Мы остановились на репрезентации Сталина прежде всего потому, что иконография вождя была наиболее развита во всех жанрах и видах советского искусства[302]. Если обратиться к кино, где мы имеем дело с движущимся образом, послевоенный стазис будет еще более очевиден. В фильмах 1930‐х годов, таких как «Ленин в Октябре» Михаила Ромма или «Великое зарево» Михаила Чиаурели, Сталин и Ленин изображались постоянно общающимися друг с другом, с товарищами, с массами, интенсивно жестикулирующими, с живой мимикой. В послевоенных фильмах Сталин предстает в единственной ипостаси – великого полководца. Он медленно перемещается вдоль бесконечного стола в своем огромном кабинете, говорит размеренно и тихо. Он здесь – сама история. В «Падении Берлина» Чиаурели он практически перестает двигаться. Его почти полная неподвижность на экране компенсируется движением камеры, создающей некоторое ощущение динамики, как в знаменитой заключительной сцене, где движения сталинской головы оставляют ощущение механичности.

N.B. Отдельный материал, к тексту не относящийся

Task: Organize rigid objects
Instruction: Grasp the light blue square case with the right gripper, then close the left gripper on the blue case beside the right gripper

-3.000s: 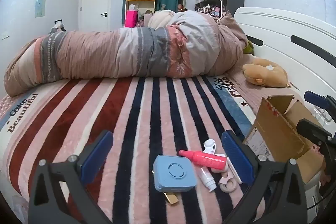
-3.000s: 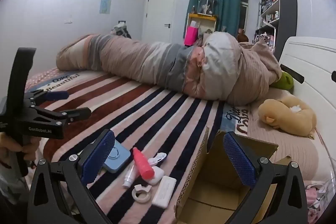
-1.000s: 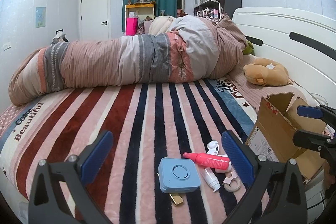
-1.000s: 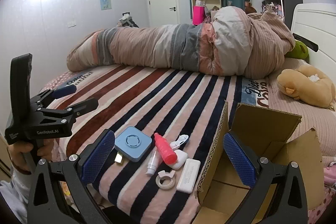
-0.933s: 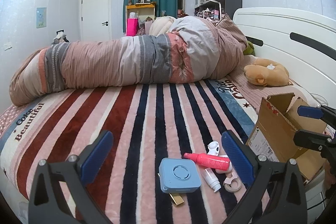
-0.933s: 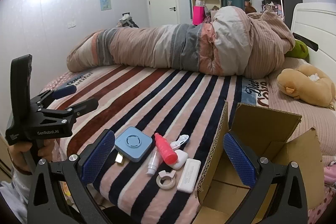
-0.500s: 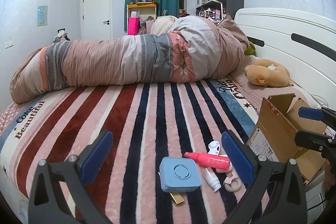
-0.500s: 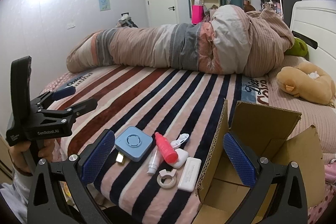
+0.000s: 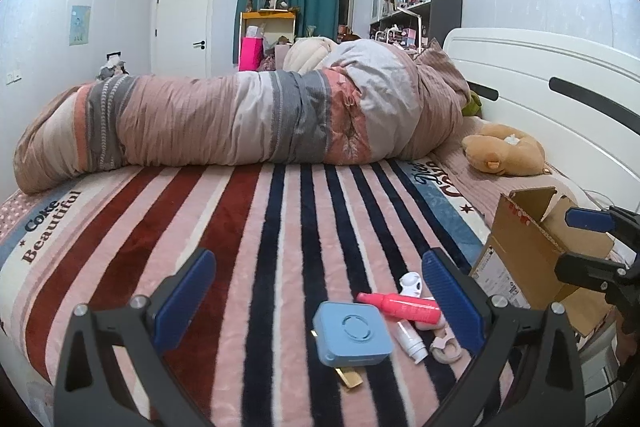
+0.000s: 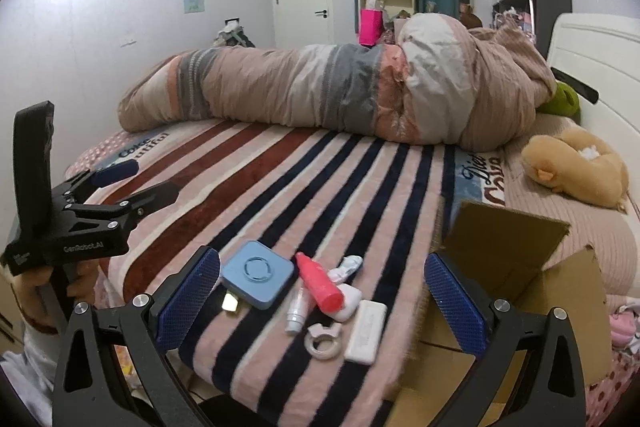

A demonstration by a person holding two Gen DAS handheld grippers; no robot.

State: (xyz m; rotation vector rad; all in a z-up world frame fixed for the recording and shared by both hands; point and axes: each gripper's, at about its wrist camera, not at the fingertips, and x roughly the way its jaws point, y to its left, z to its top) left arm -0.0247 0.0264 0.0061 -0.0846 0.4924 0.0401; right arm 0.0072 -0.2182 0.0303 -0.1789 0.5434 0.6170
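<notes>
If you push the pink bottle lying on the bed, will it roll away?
The pink bottle is round and lies on its side, so it could roll. But it rests partly on the white case, on the fuzzy striped blanket, which would probably stop it quickly. It looks like stiff, smooth plastic, so the fingers might slip on it.

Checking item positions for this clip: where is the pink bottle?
The pink bottle lies on the striped blanket, between the blue square case and cardboard box.
</notes>
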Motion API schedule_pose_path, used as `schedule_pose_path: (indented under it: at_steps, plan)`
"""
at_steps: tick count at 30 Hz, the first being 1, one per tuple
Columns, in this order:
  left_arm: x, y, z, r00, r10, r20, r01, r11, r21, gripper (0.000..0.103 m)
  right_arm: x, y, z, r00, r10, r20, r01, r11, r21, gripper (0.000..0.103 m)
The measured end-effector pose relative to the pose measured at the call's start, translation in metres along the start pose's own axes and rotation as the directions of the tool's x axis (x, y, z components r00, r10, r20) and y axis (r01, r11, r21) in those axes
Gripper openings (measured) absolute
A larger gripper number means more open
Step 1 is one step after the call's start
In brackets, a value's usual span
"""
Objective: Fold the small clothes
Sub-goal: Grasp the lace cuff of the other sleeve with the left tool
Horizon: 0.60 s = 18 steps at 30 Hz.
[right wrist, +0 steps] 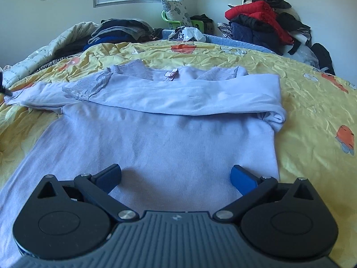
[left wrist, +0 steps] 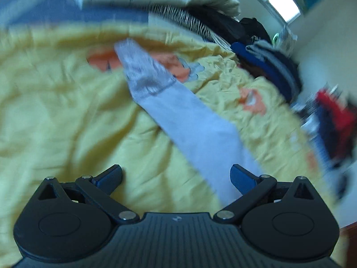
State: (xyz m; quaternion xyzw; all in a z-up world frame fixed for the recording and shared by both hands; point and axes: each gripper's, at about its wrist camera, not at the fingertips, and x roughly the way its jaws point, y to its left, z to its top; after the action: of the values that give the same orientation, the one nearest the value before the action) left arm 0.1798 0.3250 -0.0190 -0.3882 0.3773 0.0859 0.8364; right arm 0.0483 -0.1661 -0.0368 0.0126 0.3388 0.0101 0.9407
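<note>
Left wrist view: the left tongs (left wrist: pixel 176 177) stood open and empty above the yellow bedsheet (left wrist: pixel 55 102); the picture was blurred. One sleeve (left wrist: pixel 185 116) of the lilac top ran slantwise past the right finger.

Right wrist view: the right tongs (right wrist: pixel 176 177) were open too, holding nothing, low over the top (right wrist: pixel 160 138), which lay flat on the bed with one sleeve already folded across the chest (label showing at the collar).

Step in hand: probably folding in the second sleeve.

Next move: likely the left tongs pinch the outstretched sleeve and carry it across.
</note>
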Motion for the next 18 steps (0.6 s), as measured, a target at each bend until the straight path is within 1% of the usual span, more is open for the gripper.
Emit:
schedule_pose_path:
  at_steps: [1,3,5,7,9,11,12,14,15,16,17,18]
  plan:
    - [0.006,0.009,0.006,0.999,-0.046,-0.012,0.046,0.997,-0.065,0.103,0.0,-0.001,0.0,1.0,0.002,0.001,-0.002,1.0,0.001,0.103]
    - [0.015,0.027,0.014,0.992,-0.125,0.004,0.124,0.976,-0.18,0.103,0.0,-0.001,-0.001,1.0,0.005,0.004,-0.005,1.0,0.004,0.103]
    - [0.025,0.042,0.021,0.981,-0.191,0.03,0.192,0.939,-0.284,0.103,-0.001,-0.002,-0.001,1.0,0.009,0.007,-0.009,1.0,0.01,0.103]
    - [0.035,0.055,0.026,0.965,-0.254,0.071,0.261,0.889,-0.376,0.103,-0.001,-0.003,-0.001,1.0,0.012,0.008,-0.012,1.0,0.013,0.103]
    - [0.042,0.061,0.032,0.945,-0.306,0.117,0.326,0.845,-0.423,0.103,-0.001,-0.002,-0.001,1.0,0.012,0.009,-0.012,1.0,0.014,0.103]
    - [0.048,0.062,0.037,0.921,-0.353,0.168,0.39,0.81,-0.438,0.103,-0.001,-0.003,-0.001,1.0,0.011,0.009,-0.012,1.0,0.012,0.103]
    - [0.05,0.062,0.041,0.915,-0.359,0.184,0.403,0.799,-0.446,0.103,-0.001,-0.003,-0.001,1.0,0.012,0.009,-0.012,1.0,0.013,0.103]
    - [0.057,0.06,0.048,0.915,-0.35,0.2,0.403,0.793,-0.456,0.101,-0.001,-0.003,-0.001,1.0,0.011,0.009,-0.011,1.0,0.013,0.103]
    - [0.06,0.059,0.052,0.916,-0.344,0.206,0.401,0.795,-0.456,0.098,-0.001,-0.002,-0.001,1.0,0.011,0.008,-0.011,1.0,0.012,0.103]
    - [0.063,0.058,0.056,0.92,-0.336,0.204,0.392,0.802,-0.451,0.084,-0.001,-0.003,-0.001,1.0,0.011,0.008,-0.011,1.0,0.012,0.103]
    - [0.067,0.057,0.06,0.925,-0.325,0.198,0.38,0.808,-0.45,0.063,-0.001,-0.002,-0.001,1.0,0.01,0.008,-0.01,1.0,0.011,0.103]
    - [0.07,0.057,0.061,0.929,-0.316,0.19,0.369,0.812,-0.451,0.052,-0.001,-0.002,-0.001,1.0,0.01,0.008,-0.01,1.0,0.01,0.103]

Советский «Большой стиль» в первую очередь ассоциируется с «большими» жанровыми формами. В живописи это церемониальные портреты и батальные сцены; в музыке – оперы, оратории, кантаты, симфонии; в градостроительстве – архитектурные ансамбли; в прозе – эпические романы; в поэзии – поэмы. Интересны в этом отношения воспоминания Галины Вишневской об отношениях Сталина с Большим театром. Она утверждала, что вождь не столько любил музыку, сколько «любил именно Большой театр, его пышность, помпезность; там он чувствовал себя императором». Среди его любимых спектаклей была опера Глинки «Жизнь за царя» (в советское время она называлась «Иван Сусанин»). По словам Вишневской, Сталин «вообще любил монументальные спектакли. В расчете на него их и ставили – с преувеличенной величавостью, с ненужной грандиозностью и размахом, короче, со всеми признаками гигантомании. И артисты со сцены огромными, мощными голосами не просто пели, а вещали, мизансцены были статичны, исполнители мало двигались – все было более „значительно“, чем требовало того искусство. Театр ориентировался на личный вкус Сталина» в такой мере, что, «когда Сталин умер, театр потерял ориентир, его начало швырять из сторону в сторону, он стал попадать в зависимость от вкусов множества случайный людей»[303].
То же можно сказать о жанре колхозной поэмы, который вообще не пережил сталинизм. Будучи своего рода рифмованным нарративом, поэма, подобно опере и программной музыке, была повествовательной формой, связанной с героическим стилем, что делало ее воплощением «эпического мышления» и потому особенно близкой к эстетике соцреализма. Нигде консервативная утопия сталинской «социалистической модернизации» в виде «русификации марксизма» не проявилась ярче, чем в коллективизации с ее опорой на патриархальные ценности общины. Жанр колхозной поэмы, которая родилась во времена коллективизации и достигла расцвета в эпоху позднего сталинизма, выполнял функцию репрезентации общинного аграрного социализма в качестве реализации марксистской модернизации, патриархальной общины как современного коллективного сельского хозяйства. Колхозная поэма была национальной по содержанию и социалистической по форме. Она отражала сложный симбиоз революционно-социалистической утопической фантазии и тысячелетней общинной традиции, которая имела глубоко патриархальную форму. Она помещала эту общинную, по сути, феодальную структуру с ее лубочной эстетикой в ложе марксистского нарратива, идеологически чуждого, но социально родственного ей[304].
Однако поскольку политико-идеологическая репрезентация и эстетическая «упаковка» были в сталинизме гораздо важнее, чем сама реальность, колхозная поэма обладала максимально высоким статусом, выполняя функции по доместикации самого радикального сталинского проекта. Она нормализовала колхозную утопию, фактически сводя колхоз к его национально-историческому эквиваленту – патриархальной коммуне, тем самым помещая его в «зону комфорта». Превращение «крестьянина» в «колхозника» потребовало превращения последнего из объекта повествования в субъекта, что привело к неизбежной трансформации литературной традиции и радикальному стилистическому и жанровому сдвигу к лубочной стилистике. Будучи воплощением соцреалистической народности, колхозная поэма родилась из гибридизации литературной традиции с райком. В этом смысле раешный коммунизм был не только продуктом доместицированной утопии, но и инструментом дереализации действительности.